Les résultats d’une étude canadienne plus récente révèlent que le recours à la mammographie durant la quarantaine est associé à une réduction de 44 % du taux de mortalité attribuable au cancer du sein. Les travaux de recherche du professeur Yaffe montrent qu’un déséquilibre, ne serait-ce que minime, dans la répartition des femmes atteintes d’un cancer du sein au stade avancé au moment de leur admission à l’étude pourrait affecter les résultats suffisamment pour masquer la réduction du taux de mortalité. Il ajoute que l’influence de cette étude sur les politiques de dépistage a considérablement affecté le bilan du cancer du sein au Canada et pourrait avoir contribué au décès évitable de plus de 400 Canadiennes chaque année.

La Dre Jean Seely, co-auteure de l’étude et cheffe, Imagerie du sein à l’Hôpital d’Ottawa, souligne l’importance de réévaluer l’étude, en raison de l’influence considérable qu’elle a exercée sur les lignes directrices en matière de dépistage du cancer du sein chez les jeunes femmes.

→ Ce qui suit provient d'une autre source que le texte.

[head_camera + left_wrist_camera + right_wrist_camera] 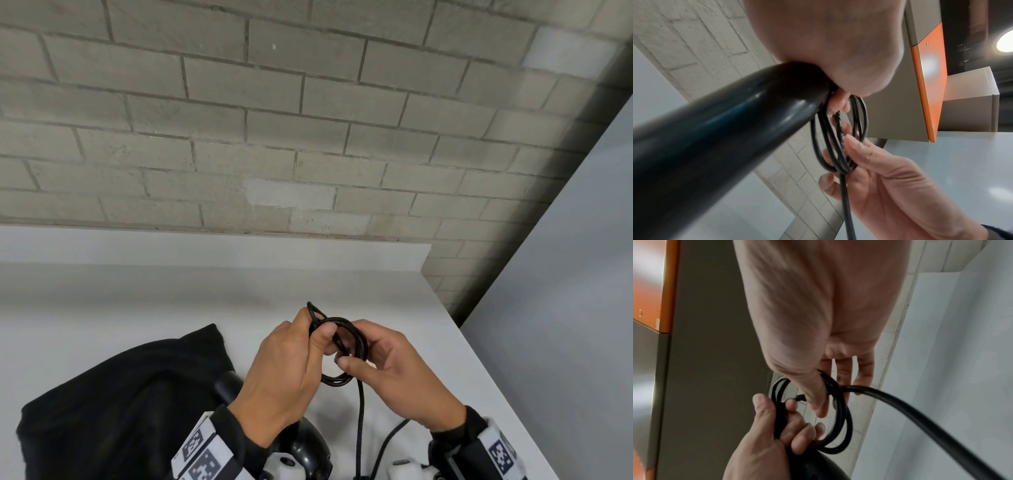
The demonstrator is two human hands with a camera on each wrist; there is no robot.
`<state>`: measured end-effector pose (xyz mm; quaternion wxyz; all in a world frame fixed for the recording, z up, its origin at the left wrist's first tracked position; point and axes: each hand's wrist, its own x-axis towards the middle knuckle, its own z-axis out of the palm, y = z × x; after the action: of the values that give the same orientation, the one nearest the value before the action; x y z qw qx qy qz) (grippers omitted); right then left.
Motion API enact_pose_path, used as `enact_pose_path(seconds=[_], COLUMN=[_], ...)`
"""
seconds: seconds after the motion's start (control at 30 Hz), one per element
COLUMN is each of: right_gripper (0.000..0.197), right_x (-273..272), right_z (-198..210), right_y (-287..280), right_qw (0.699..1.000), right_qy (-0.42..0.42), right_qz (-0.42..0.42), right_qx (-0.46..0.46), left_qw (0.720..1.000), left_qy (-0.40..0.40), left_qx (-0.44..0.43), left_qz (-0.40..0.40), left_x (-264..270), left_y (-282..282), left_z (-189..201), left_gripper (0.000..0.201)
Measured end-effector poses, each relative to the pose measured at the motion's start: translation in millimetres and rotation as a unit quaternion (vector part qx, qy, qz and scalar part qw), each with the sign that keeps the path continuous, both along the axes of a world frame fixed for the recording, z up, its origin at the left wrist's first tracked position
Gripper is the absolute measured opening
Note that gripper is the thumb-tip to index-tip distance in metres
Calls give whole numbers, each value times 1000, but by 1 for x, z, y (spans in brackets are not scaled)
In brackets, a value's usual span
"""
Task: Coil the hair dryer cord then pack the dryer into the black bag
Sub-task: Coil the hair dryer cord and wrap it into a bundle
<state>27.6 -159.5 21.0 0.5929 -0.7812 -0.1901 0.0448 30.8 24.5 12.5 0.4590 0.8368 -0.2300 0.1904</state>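
Coiling in progress just right of centre in the lower half of the head view; thin black rubber cord (344,353) already gathered into several small round loops, standing roughly upright between the two hands above the pale grey surface (462,363). Left hand (287,373) gripping the left side of the loops, thumb pressed over the strands, fingers (797,431) clenched round the bundle and, by the look of the left wrist view, round the end of the glossy black plastic hair dryer handle (725,138) as well. Right hand (400,377) pinching the right side of the loops, thumb tip at the lower inner edge, fingers (855,146) threaded through the ring; both hands equally near the coil.

Free run of cord dropping straight down from the bottom of the loops toward the lower edge of the frame, long axis near vertical; more cord curving at lower right; likely still some slack left to wind, so next loop probably coming up from below, fed by the right hand.

Soft black fabric bag (120,394) lying slumped at lower left, just beside the left wrist; mouth and contents not discernible; dryer not yet inside.
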Motion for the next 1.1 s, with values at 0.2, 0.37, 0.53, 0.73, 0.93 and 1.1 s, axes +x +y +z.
enact_pose_path(seconds=[0.2,0.37,0.53,0.73,0.93,1.1], right_gripper=[35,39,37,43,47,21], right_x=[-2,-1,-4,-12,-30,-39], right_z=[2,-1,1,-3,-32,-45], right_y=[2,5,10,23,40,58], right_qw=[998,993,992,990,883,840], right_qy=[34,68,63,30,-294,-347], right_qz=[-9,-3,7,-68,-358,-349], right_qx=[60,100,107,120,-76,-227], left_qw=[996,990,983,966,971,977], left_qy=[79,113,130,177,163,145], left_qx=[-30,-86,-120,-176,-173,-153], left_qz=[5,-26,-41,-67,-42,-37], left_x=[0,4,4,5,4,5], left_y=[-3,-1,-2,-4,-4,-7], left_z=[8,4,0,4,3,1], left_gripper=[52,44,43,43,38,35])
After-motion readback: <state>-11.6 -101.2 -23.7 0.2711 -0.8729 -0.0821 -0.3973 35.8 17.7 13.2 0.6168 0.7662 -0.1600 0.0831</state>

Elle dit voir souvent des femmes dans la quarantaine présentant une masse cancéreuse qui aurait pu être détectée à la mammographie alors qu’elle était au stade précoce et plus facile à traiter, contrairement à ce qu’indiquent les lignes directrices en vigueur.

« Le dépistage sauve des vies », insiste la Dre Seely, qui est également professeure de radiologie à l’Université d’Ottawa. « Lorsque le cancer du sein est détecté tôt, le taux de survie 5 ans après le diagnostic s’établit à 98 %. »

À l’heure actuelle, le Groupe d’étude canadien sur les soins de santé préventifs (GECSSP) ne recommande pas le dépistage par mammographie chez les femmes âgées de 40 à 49 ans qui ne présentent pas de facteurs de risque supérieur à la moyenne, comme une mutation du gène BRCA ou la présence d’un cancer du sein chez un membre de la famille.

Le collectif de scientifiques estime que le GECSSP devrait revoir les lignes directrices actuelles à la lumière de cette nouvelle information. D’ici là, la Dre Seely suggère « que toutes les femmes de 40 et plus soient soumises au dépistage par mammographie afin de bénéficier d’un diagnostic au stade précoce et ainsi de réduire leur risque de décéder ou de subir un traitement plus effractif, comme la mastectomie totale ou la chimiothérapie ».